Matt Reinhold, COO & Co-Founder at SoundtraceMatt ReinholdCOO & Co-Founder9 min readApril 8, 2026
OSHA 1910.95·Plain Language·9 min read·Updated April 2026

This plain-language guide covers OSHA 29 CFR 1910.95 1910.95(i) — Hearing Protectors — explaining exactly what the section requires, what it means in practice for EHS managers, and the most common compliance gaps. According to CDC/NIOSH, approximately 22 million U.S. workers are exposed to hazardous occupational noise annually.
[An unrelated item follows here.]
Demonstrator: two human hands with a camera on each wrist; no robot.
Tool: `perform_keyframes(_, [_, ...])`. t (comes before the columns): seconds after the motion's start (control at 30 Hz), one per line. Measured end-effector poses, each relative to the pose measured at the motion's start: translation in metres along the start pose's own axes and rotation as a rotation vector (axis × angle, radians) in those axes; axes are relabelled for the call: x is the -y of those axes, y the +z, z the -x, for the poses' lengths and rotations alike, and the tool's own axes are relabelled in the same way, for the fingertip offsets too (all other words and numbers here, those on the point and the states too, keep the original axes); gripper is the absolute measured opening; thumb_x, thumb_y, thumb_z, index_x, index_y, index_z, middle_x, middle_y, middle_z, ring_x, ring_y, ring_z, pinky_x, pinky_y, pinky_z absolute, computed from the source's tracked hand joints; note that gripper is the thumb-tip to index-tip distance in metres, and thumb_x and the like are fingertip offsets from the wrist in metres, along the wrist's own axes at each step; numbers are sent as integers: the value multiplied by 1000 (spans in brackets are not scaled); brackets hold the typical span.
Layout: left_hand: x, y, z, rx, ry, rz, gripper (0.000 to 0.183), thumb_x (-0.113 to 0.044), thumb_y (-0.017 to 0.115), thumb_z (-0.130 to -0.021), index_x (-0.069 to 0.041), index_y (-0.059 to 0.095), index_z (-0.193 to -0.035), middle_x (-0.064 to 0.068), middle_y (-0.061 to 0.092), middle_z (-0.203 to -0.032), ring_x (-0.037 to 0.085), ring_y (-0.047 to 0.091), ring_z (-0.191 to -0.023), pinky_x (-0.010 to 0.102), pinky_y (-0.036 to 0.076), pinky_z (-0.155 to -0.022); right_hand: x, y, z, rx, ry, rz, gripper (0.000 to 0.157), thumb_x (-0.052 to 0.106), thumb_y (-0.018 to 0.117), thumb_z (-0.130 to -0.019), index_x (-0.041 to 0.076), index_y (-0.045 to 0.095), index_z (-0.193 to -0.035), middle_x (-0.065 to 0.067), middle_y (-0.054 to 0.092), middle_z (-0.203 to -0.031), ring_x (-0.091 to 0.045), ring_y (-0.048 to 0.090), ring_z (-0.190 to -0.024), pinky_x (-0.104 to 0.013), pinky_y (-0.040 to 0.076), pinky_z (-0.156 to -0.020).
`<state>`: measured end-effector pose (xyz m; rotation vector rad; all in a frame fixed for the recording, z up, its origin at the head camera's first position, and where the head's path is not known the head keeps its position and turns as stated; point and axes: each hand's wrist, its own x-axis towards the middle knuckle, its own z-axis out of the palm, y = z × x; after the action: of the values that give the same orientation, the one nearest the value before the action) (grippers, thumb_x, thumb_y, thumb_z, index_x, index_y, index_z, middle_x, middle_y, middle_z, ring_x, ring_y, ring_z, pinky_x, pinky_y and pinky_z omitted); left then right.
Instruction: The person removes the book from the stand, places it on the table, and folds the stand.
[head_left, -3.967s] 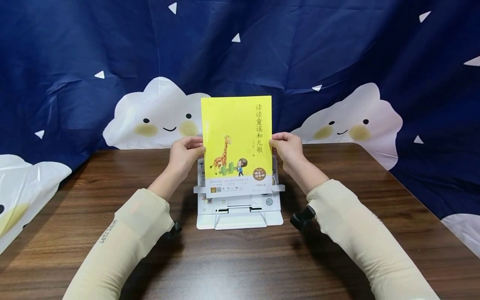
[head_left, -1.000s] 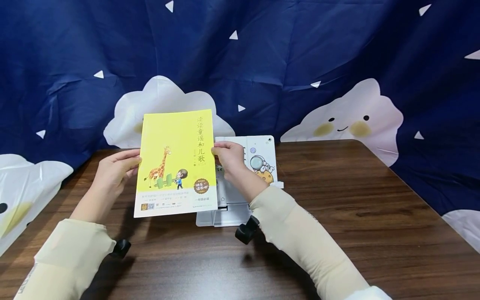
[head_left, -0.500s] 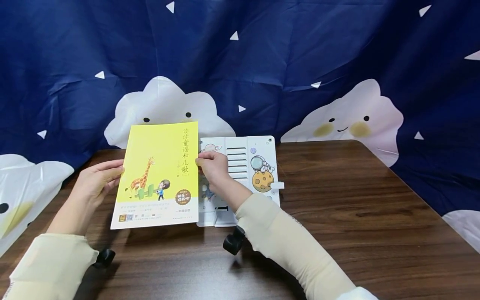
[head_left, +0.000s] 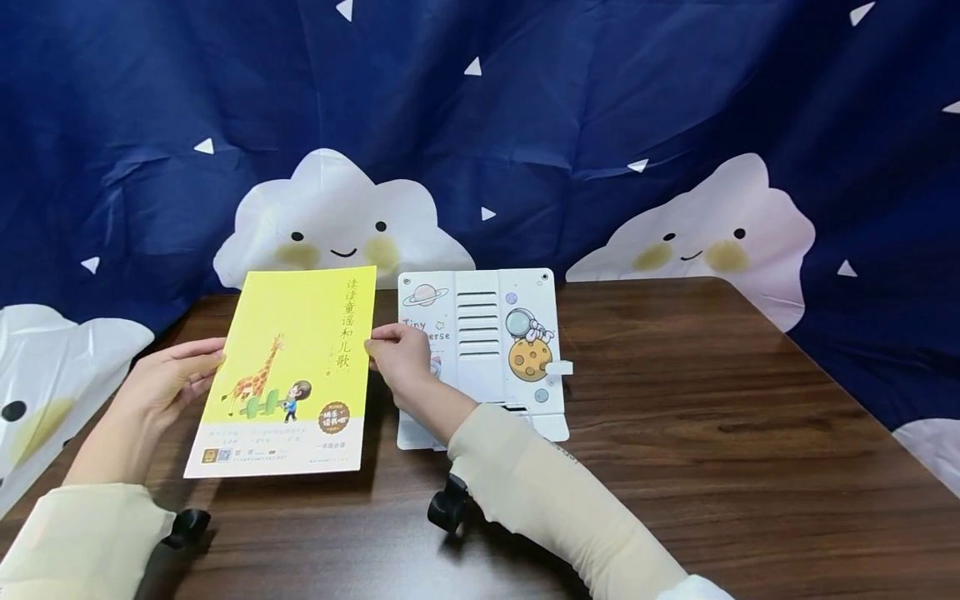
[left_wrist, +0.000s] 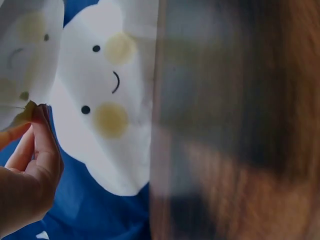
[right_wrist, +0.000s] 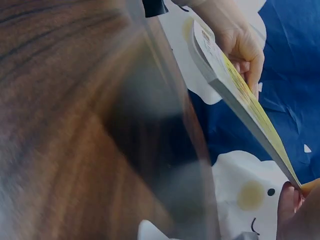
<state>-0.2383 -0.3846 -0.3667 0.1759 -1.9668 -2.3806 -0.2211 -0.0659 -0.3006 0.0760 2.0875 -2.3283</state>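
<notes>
A yellow paperback book (head_left: pixel 300 333) with a giraffe on its cover is held tilted above the left part of the table. My left hand (head_left: pixel 161 383) pinches its left edge between thumb and fingers. On the opposite edge my right hand (head_left: pixel 405 358) pinches it the same way. In the right wrist view the book (right_wrist: pixel 245 107) shows its page edges, raised off the tabletop. Right of the book stands a white book stand (head_left: pixel 477 367) printed with a planet and an astronaut; my right hand and wrist hide part of its lower left.
The dark wooden table (head_left: pixel 675 433) spreads under everything. A blue curtain (head_left: pixel 525 108) with white clouds hangs behind its far edge. A small white clip (head_left: pixel 558 367) juts from the stand's right side. Black straps sit at both wrists.
Both hands have carried the book from in front of the stand leftward and down, tilting it back. The stand, covered before, now shows most of its face.
</notes>
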Motion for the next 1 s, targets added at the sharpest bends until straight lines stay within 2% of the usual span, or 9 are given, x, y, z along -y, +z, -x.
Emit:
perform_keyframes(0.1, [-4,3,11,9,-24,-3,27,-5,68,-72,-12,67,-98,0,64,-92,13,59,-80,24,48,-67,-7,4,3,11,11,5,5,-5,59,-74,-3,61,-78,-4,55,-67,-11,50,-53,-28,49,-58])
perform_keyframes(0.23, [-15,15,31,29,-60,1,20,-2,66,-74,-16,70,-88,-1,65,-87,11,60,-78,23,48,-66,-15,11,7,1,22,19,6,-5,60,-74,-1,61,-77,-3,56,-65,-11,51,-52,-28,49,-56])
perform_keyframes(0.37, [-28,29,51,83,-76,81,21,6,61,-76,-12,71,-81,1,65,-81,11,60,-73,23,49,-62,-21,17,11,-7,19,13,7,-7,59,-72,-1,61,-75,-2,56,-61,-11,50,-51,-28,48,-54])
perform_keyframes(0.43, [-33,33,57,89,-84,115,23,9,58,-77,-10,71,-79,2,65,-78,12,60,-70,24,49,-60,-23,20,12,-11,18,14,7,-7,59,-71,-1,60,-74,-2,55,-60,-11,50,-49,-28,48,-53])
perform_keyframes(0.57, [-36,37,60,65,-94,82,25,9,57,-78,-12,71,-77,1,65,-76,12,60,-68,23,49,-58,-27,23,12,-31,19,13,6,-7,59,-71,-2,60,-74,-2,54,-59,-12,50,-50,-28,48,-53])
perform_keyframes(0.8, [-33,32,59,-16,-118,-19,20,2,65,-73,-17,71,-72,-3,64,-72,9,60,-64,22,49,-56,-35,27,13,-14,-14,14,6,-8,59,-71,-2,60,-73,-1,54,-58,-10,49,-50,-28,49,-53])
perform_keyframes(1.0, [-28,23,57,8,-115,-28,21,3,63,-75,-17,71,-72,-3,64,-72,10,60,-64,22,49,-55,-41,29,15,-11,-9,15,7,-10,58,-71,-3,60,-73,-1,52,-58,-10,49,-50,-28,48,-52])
See the complete OSHA 1910.95 guide for the full standard overview.

Soundtrace delivers audiometric testing and noise monitoring that meets every 1910.95 requirement — including hearing protectors — supervised by a licensed audiologist.

When HPDs Must Be Made Available vs. Mandatory

Noise LevelHPD Requirement
85–90 dBA TWA (at or above action level, below PEL)Must be made available at no cost; not mandatory unless STS has occurred
90+ dBA TWA (at or above PEL)Mandatory use; employer must ensure HPDs are worn
Any level after confirmed STSMandatory use until audiologist/physician determines further loss unlikely
New employees (before baseline audiogram)Mandatory use regardless of exposure level, for first 6 months

The Variety Requirement

1910.95(i)(3): "Employers shall provide employees with a selection of hearing protectors from a variety of suitable hearing protectors. At the minimum, a selection of at least one insertion type hearing protector and at least one circumaural type hearing protector shall be available."
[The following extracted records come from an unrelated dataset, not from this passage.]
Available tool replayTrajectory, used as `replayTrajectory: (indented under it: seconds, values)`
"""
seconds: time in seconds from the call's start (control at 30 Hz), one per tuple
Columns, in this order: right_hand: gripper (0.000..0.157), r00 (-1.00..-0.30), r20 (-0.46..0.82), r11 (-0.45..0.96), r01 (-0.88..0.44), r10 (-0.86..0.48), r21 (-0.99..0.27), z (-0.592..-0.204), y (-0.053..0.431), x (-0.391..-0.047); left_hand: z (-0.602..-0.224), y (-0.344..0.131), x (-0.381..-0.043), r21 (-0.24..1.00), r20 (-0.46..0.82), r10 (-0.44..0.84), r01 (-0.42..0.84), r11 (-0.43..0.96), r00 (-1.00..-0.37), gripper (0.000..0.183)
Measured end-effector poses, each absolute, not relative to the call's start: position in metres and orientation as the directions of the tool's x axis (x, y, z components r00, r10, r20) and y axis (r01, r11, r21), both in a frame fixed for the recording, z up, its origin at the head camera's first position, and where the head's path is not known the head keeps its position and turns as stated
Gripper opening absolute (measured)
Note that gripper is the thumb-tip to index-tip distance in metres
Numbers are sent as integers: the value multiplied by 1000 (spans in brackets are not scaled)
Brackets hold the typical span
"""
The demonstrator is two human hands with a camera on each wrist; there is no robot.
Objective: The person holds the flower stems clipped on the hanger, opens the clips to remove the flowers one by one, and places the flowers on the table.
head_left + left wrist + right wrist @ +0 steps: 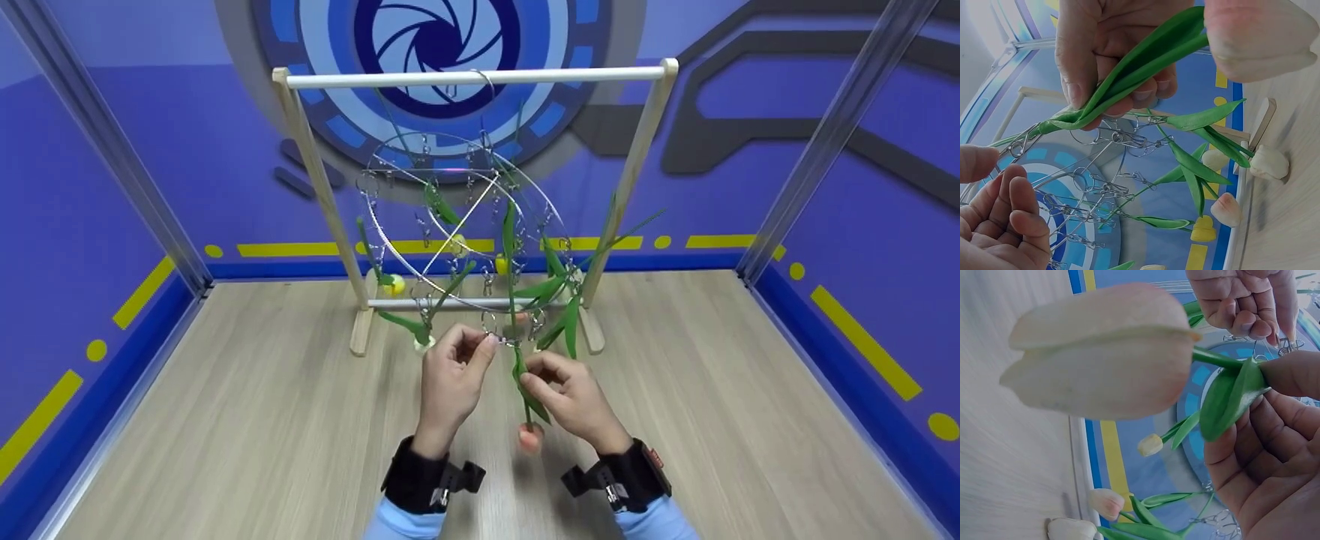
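Observation:
A pink-and-white tulip (pixel 529 439) hangs head down in front of a round metal clip hanger (pixel 450 225). My right hand (pixel 574 394) pinches its stem and green leaf (pixel 1234 396) between thumb and fingers, above the bloom. With thumb and fingertips, my left hand (pixel 454 379) pinches a wire clip (pixel 1019 145) at the hanger's near edge. The tulip's stem passes through that clip in the left wrist view. Other tulips hang from the hanger, among them a yellow one (pixel 1203 229) and a white one (pixel 1269 162).
The hanger hooks over the white top bar (pixel 570 75) of a wooden rack (pixel 324 187) on a wood-grain table (pixel 285 442). Several more clips dangle around the ring. Blue patterned walls (pixel 127 165) stand behind and at both sides.

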State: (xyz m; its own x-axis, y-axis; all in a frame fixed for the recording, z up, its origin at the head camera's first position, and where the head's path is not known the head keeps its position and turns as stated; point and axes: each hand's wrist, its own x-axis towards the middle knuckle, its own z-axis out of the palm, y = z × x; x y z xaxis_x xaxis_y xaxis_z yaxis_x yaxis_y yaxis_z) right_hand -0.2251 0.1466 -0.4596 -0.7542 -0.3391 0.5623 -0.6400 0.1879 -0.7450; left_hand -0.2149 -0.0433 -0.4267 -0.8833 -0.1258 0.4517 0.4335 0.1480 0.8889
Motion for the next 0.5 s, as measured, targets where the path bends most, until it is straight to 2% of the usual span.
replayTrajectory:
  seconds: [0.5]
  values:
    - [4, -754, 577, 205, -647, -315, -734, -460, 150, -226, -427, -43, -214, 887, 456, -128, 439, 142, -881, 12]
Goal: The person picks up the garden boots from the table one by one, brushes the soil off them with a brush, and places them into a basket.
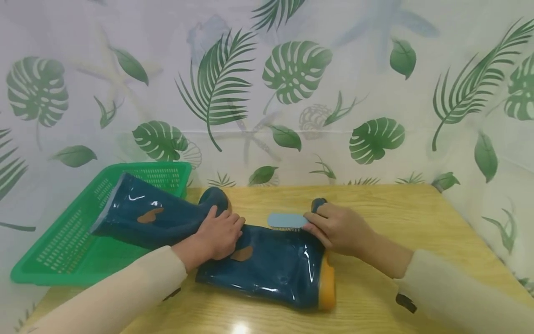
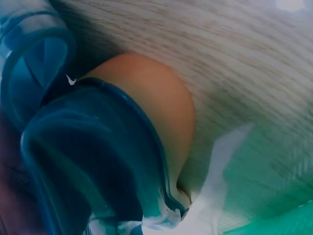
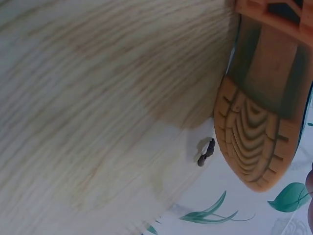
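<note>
A shiny dark-blue rain boot [image 1: 275, 273] with a brown patch lies on its side on the table, its orange sole [image 3: 257, 142] facing right. My left hand [image 1: 219, 234] grips it by the top of the shaft, with the thumb hidden. In my right hand [image 1: 340, 229] is a light-blue brush [image 1: 285, 220], bristles down along the upper edge of the boot near the ankle. A matching second boot [image 1: 167, 215] lies to the left, its shaft over the green basket and its toe [image 2: 146, 98] beside my left hand.
The green plastic basket [image 1: 31, 273] with slotted sides stands on the left of the wood-grain table [image 1: 375, 199]. A leaf-printed sheet [image 1: 317, 153] hangs behind the table and at its sides. A small dark bit [image 3: 205, 152] shows near the sole in the right wrist view.
</note>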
Translation: you must offer at least one earplug and at least one earmuff. A single style of foam earplug does not satisfy the variety requirement. Workers must have meaningful choice so they can select a protector that fits properly and can be worn comfortably throughout their shift.

Attenuation Adequacy: The Core Requirement

1910.95(i)(1): "Employers shall provide hearing protectors to all employees exposed to an 8-hour time-weighted average of 85 decibels or greater at no cost to the employees. Hearing protectors shall be replaced as necessary."
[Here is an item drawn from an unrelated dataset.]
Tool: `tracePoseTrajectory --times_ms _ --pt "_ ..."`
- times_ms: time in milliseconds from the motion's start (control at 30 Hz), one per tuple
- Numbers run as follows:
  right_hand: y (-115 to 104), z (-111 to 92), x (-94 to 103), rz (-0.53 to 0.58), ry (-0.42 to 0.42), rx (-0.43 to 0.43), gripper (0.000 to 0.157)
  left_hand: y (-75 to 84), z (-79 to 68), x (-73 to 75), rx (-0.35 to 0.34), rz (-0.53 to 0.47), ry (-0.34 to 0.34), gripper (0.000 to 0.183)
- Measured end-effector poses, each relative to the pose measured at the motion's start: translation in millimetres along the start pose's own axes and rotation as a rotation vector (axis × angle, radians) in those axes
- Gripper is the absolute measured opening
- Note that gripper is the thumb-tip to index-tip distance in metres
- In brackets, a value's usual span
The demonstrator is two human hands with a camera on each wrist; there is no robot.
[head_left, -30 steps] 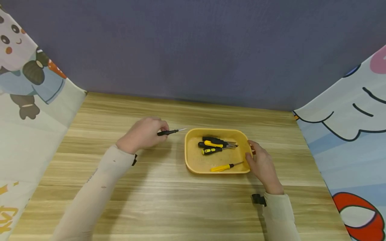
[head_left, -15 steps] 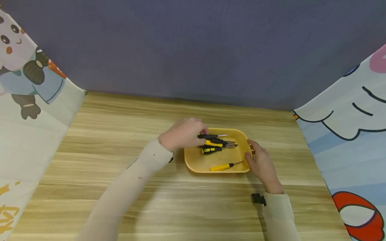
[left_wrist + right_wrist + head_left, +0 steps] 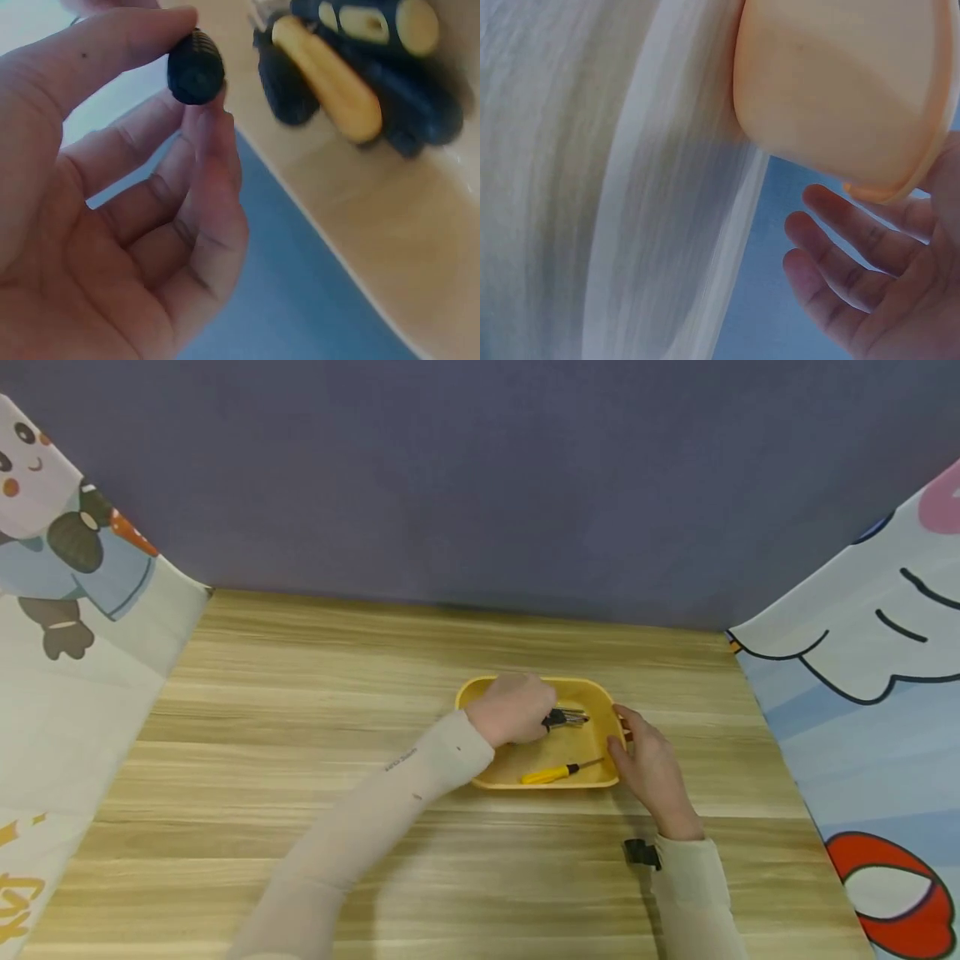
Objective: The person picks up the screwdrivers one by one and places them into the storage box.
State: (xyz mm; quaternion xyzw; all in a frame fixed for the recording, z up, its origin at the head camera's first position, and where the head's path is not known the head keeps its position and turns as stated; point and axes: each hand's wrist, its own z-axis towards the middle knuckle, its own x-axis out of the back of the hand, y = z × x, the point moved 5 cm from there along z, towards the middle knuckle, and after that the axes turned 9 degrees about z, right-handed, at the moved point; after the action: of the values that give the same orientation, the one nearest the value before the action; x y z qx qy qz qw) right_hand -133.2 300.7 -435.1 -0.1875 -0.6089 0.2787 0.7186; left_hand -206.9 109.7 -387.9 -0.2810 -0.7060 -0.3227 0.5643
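Note:
My left hand [image 3: 517, 706] is over the left part of a yellow plastic bin [image 3: 577, 745]. In the left wrist view, its thumb and forefinger pinch the black handle of a screwdriver [image 3: 195, 71], whose tip is hidden. Several other screwdrivers lie close by in the bin, among them one with a yellow handle [image 3: 330, 79] and one with a black-and-yellow handle [image 3: 371, 26]. Apart from these lies a yellow screwdriver [image 3: 547, 774] along the bin's near side. My right hand [image 3: 651, 768] grips the bin's right end, thumb at the rim, other fingers outside by the small handle.
The bin stands on a wood-grain table [image 3: 300, 710]. Behind the table rises a dark grey-blue panel [image 3: 480, 485]. Cartoon-printed sheets flank it on the left [image 3: 97, 693] and right [image 3: 862, 760].
My left hand has carried the black screwdriver rightward from the table beside the bin and down into it, over the grouped screwdrivers. My right hand has stayed at the bin's right end.

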Motion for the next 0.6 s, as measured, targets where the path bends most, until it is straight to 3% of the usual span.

1910.95(i)(2): Employers must ensure selected HPDs adequately reduce the worker's noise exposure. OSHA's Appendix B provides methods for calculating whether an HPD's NRR provides adequate attenuation for a given noise level. The derating calculation for NRR involves subtracting 7 from the labeled NRR, then halving the result for use with A-weighted measurements.

NRR derating: labels overstate real-world protection

OSHA's Appendix B derating formula reduces a foam earplug's NRR 33 to an estimated real-world attenuation of 13 dB for A-weighted TWA calculations. A worker at 98 dBA TWA using a foam earplug with NRR 33 achieves estimated effective exposure of 85 dBA — barely adequate. Individual fit testing via REAT methodology verifies actual attenuation for each worker, replacing estimated derating with measured data.

Refitting After STS

1910.95(i)(4): When a Standard Threshold Shift is confirmed, "the employer shall ensure that the employee is informed of this fact in writing within 21 days of this determination" and shall provide refitting or retraining on proper HPD use if the STS is attributable to inadequate HPD use or the inadequacy of the HPD selected.

The STS is the audiometric signal that something in the program — HPD selection, fit, or noise levels — has failed. Refitting and verifying adequate attenuation after an STS is both an OSHA requirement and good clinical practice. See: HPD fit testing: complete employer guide.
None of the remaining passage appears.